DFT FLEXXITY Includes Native Support for ProRes
COW Library : ARRI : Debra Kaufman : DFT FLEXXITY Includes Native Support for ProRes
DFT Digital Film Technology recently added native support of ProRes files on the Linux OS to version 1.2 of its FLEXXITY suite of software applications, which includes Dailies, Playout and Archive. First released in October 2011, FLEXXITY software, which runs on the Linux operating system, is also among the first software solution to offer native ProRes files on that OS.
"The ARRI Alexa produces QuickTime files with the ProRes format inside," he continues. "Most TV shows or features produce a huge amount of data in the ProRes format, and our Dailies customers want to directly use this format on a timeline, synch audio, do some color correction and then go directly into editing. Editing is done either with Avid or Apple Final Cut Pro. It it's done in FCP, QuickTime ProRes is also the preferred format."
Before native ProRes support was added, DFT FLEXXITY couldn't handle the format on the ingest side directly and, on the output side, couldn't create ProRes files. "Being able to handle the files natively gets rid of the need for transcoding," Lindenkreuz says. "All those transcoding steps take time and require more storage. It's cumbersome."
The FLEXXITY on-set and post production Dailies software application with ProRes codec support maintains high quality compressed video while enabling real-time dailies processing. FLEXXITY Dailies' collaborative toolset includes audio ingest, image ingest, audio/video synchronization, metadata logging, grading and playout-file generation. Files can now also be preserved in the ProRes format.

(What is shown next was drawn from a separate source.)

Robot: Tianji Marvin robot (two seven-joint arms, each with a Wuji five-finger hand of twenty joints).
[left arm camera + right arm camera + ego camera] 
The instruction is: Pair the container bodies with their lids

FLEXXITY Output page rendering QuickTime ProRes files
In addition to the ProRes format, FLEXXITY software applications can natively read and de-Bayer ARRIRAW files, RED raw R3D files and many other formats. ProRes, an intra-frame codec, requires less disk space compared to uncompressed video and retains consistent quality in every frame, which speeds up editing and grading. The ProRes format also provides a robust workflow for projects inputting multiple acquisition formats and then standardizing on a single codec.
"Our customers are all based on Linux, which they like for its power and because they have more control," says Lindenkreuz. "Because it's an open system, Linux is also better to integrate with other systems. It allows you to use your hardware resources much better and have more freedom to configure the hardware." Among DFT's first customers for the relatively new FLEXXITY application are FotoKem's Budapest facility and Thought Equity in the Netherlands
FLEXXITY software applications are available either as software only or as turnkey systems that include workstation, interfaces, storage and grading panels. Lindenkreuz reports that DFT matches its software with powerful, 12-core workstations with high-end graphics cards from companies like NVIDIA. "We use hardware resources in a way that we can achieve the highest performance possible for such uses as 4K in real-time," he says. "That's not something that many applications can do."
FLEXXITY Process page handling QuickTime ProRes natively
Still, DFT has the Macintosh platform in its future: Lindenkreuz says the company intends to unveil a FLEXXITY version for the Mac platform at NAB 2012.
With the ARRI Alexa being used on nearly every pilot this last TV season, it makes perfect sense that DFT -- and other companies that cater to productions using Alexa -- want to make sure their workflow is Alexa-friendly. On the editing side, many editors -despite rejecting FCPX -- continue to edit with earlier versions. With Alexa on one end and FCP on the other, working in native ProRes is a no-brainer…and a smart move for DFT Digital Film Technology.